> **What is being asked**
An exact transcription of the listing, without its images, is what the answer must contain.

= = = = =

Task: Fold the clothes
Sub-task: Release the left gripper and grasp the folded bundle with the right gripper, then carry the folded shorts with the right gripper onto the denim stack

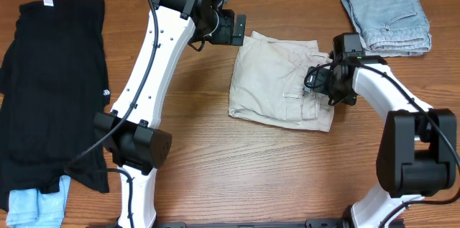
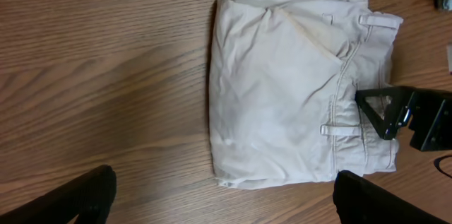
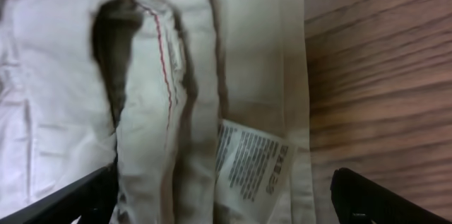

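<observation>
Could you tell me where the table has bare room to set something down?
The widest bare wood lies in front of the khaki shorts, between the left arm and the right arm. A smaller strip separates the shorts from the folded denim. The black T-shirt crowds the left side; the right arm crowds the shorts' right edge.

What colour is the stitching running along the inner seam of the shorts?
Red stitching on the beige khaki shorts, clearest in the right wrist view.
</observation>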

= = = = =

> **Answer to this exercise**
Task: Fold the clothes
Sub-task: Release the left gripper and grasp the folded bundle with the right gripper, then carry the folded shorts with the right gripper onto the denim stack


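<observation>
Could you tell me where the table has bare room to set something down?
The widest bare wood lies in front of the khaki shorts, between the left arm and the right arm. A smaller strip separates the shorts from the folded denim. The black T-shirt crowds the left side; the right arm crowds the shorts' right edge.

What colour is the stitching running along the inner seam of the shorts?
Red stitching on the beige khaki shorts, clearest in the right wrist view.
</observation>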

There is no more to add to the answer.